Shortly after rebranding as Guidepoint, “the experts at finding expertise,” and premiering a new logo and website, Guidepoint acquired Innosquared, a Germany-based expert network firm.”

== Business model ==
Clients use Guidepoint as a resource to find answers to specific industry questions that might only be answered by industry and subject-matter experts. The company essentially operates as a matchmaking service, connecting its users to recruited experts in the field they are looking to learn more about.
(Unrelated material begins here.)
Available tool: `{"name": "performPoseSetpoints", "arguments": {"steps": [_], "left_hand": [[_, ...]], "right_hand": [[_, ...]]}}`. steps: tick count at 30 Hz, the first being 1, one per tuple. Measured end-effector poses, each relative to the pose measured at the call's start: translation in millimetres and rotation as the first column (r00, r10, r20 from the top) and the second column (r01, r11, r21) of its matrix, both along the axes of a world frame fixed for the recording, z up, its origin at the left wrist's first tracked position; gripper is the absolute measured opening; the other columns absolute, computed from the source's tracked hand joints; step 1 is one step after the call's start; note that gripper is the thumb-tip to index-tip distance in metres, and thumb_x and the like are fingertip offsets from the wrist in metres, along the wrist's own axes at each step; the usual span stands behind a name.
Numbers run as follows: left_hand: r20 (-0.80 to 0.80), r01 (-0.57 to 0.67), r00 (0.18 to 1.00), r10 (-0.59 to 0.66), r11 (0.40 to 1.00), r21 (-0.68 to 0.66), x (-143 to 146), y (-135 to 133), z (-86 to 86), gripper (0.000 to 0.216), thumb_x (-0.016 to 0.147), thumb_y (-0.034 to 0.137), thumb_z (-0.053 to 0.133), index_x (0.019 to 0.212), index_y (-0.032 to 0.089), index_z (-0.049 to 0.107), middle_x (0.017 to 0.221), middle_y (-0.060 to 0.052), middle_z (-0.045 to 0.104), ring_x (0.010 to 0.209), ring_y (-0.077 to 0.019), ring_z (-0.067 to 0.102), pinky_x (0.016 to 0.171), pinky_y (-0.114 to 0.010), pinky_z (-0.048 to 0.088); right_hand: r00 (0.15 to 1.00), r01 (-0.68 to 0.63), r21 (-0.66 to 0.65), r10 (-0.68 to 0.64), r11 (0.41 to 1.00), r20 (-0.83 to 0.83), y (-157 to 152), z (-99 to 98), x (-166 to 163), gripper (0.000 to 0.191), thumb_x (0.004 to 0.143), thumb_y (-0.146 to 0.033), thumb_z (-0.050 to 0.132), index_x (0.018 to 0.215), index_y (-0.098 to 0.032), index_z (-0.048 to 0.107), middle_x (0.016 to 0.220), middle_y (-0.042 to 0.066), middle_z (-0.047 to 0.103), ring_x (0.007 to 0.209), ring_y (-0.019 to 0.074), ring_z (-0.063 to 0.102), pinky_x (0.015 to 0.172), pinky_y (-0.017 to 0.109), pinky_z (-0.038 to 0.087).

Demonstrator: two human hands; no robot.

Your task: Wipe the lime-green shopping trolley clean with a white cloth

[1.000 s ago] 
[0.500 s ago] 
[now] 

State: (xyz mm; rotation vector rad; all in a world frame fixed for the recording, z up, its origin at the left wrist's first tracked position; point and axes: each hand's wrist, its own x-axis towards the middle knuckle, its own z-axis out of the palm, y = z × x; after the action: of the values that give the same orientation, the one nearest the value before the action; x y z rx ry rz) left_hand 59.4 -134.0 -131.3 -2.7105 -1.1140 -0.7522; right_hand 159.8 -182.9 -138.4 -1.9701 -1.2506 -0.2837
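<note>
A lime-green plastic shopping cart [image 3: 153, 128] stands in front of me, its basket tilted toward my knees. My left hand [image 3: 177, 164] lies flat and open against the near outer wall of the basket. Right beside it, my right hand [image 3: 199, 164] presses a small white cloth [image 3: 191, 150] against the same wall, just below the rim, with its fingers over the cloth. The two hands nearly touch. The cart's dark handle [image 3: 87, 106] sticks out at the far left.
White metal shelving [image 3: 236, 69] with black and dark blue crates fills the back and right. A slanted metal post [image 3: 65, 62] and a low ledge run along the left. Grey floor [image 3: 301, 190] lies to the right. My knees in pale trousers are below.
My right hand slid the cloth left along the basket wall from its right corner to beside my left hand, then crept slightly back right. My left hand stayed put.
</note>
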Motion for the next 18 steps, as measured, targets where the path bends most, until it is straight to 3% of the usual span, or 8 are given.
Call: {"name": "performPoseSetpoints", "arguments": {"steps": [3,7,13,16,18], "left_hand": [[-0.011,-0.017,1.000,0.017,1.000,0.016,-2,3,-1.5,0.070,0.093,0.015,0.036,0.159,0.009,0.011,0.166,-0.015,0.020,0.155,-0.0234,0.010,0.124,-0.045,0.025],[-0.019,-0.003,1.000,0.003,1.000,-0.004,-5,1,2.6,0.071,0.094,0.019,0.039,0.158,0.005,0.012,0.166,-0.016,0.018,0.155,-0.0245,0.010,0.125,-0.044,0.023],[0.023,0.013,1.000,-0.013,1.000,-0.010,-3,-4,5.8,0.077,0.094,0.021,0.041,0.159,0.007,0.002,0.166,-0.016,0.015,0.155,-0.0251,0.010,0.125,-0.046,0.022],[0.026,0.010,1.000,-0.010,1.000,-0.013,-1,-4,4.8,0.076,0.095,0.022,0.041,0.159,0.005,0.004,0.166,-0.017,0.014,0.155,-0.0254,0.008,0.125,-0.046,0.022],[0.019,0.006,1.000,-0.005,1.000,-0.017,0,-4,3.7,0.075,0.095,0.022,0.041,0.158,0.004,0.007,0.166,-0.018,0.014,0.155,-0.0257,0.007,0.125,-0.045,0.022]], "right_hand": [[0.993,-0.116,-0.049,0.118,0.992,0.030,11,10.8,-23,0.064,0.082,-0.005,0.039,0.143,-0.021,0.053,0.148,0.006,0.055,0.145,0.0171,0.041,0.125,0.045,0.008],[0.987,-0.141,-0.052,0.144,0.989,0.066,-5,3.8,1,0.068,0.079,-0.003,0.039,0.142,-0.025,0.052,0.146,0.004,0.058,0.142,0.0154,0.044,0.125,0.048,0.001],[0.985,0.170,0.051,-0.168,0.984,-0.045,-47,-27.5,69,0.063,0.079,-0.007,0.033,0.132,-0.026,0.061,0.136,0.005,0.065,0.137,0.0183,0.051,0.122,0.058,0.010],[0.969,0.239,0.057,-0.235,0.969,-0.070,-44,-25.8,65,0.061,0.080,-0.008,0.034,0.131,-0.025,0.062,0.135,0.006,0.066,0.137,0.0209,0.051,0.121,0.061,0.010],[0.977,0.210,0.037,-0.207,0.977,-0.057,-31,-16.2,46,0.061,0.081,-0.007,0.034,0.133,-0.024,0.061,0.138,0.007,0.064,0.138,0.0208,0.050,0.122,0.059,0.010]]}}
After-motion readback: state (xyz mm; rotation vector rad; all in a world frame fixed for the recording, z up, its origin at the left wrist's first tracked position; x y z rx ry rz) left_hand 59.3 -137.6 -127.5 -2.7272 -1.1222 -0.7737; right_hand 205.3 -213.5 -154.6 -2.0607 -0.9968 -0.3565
Experts are categorized into six main industry sectors: Healthcare; Financial and Business Services; Consumer Goods and Services; Energy and Industrials; Tech, Media, and Telecom; and Legal and Regulatory.

Services are subscription-based and include hourly phone consultations, in-person events, teleconferences, surveys, custom research reports, and a monthly healthcare data offering called Guidepoint TRACKER, which features data on market share in the therapeutics and medical device sectors, such as the US Breast Implant market.

According to Integrity Research, Guidepoint is ranked as the second-largest expert network, with a network of more than 1,000,000 experts.

== Regulatory issue with insider trading ==
In 2010, there were allegations that an expert who provided expert network services gave confidential information to a third party who traded on that information in violation of the federal securities law. That resulted in a strong regulatory focus on the industry and its investment firm clients. Charges were not brought against Guidepoint. According to Integrity Research, “Although Guidepoint was mentioned in insider trading complaints, its compliance procedures protected it from accusations of wrong doing.”